• WORK REQUEST:
All of the data below is to be repeated exactly, except for the pictures.

• MATERIAL PROVIDED:
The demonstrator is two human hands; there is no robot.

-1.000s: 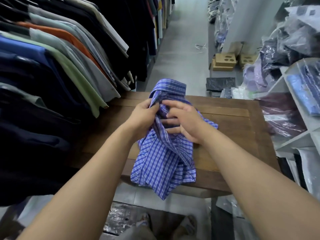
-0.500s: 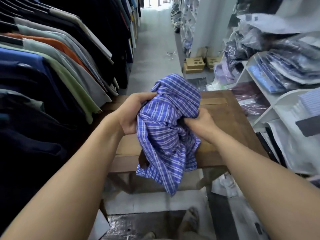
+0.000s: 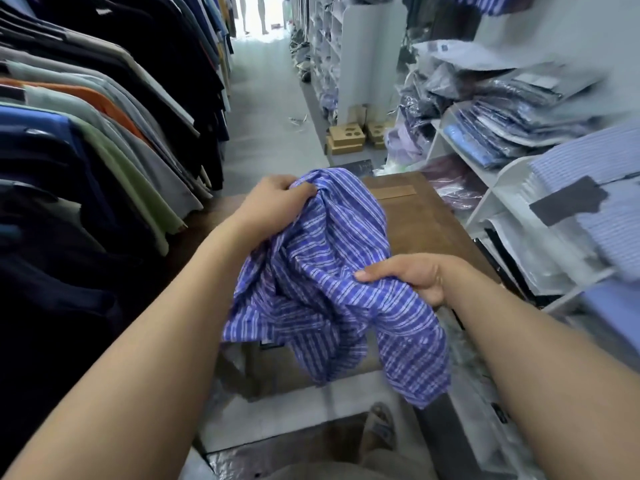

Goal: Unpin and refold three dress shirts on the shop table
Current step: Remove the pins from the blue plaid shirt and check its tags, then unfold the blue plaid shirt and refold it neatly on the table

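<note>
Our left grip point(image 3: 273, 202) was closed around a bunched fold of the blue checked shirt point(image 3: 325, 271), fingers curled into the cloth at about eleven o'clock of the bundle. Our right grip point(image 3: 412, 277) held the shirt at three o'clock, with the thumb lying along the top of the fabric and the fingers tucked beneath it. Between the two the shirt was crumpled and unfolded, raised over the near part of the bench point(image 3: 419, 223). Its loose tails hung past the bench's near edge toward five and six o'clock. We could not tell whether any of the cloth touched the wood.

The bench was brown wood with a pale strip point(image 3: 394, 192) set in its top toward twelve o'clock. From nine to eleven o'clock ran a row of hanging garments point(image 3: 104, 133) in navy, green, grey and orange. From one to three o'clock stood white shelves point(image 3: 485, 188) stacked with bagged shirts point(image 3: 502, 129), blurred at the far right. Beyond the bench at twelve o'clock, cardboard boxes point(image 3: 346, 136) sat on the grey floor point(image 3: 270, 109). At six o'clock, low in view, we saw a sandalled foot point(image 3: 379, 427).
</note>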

• REPLY:
The demonstrator is two human hands; there is no robot.

-1.000s: 
-0.500s: 
+0.000s: 

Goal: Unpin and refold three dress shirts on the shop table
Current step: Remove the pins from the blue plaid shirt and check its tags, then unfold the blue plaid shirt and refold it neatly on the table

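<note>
Our left grip point(image 3: 273, 202) was closed around a bunched fold of the blue checked shirt point(image 3: 325, 271), fingers curled into the cloth at about eleven o'clock of the bundle. Our right grip point(image 3: 412, 277) held the shirt at three o'clock, with the thumb lying along the top of the fabric and the fingers tucked beneath it. Between the two the shirt was crumpled and unfolded, raised over the near part of the bench point(image 3: 419, 223). Its loose tails hung past the bench's near edge toward five and six o'clock. We could not tell whether any of the cloth touched the wood.

The bench was brown wood with a pale strip point(image 3: 394, 192) set in its top toward twelve o'clock. From nine to eleven o'clock ran a row of hanging garments point(image 3: 104, 133) in navy, green, grey and orange. From one to three o'clock stood white shelves point(image 3: 485, 188) stacked with bagged shirts point(image 3: 502, 129), blurred at the far right. Beyond the bench at twelve o'clock, cardboard boxes point(image 3: 346, 136) sat on the grey floor point(image 3: 270, 109). At six o'clock, low in view, we saw a sandalled foot point(image 3: 379, 427).
</note>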

Work on the answer has been completed.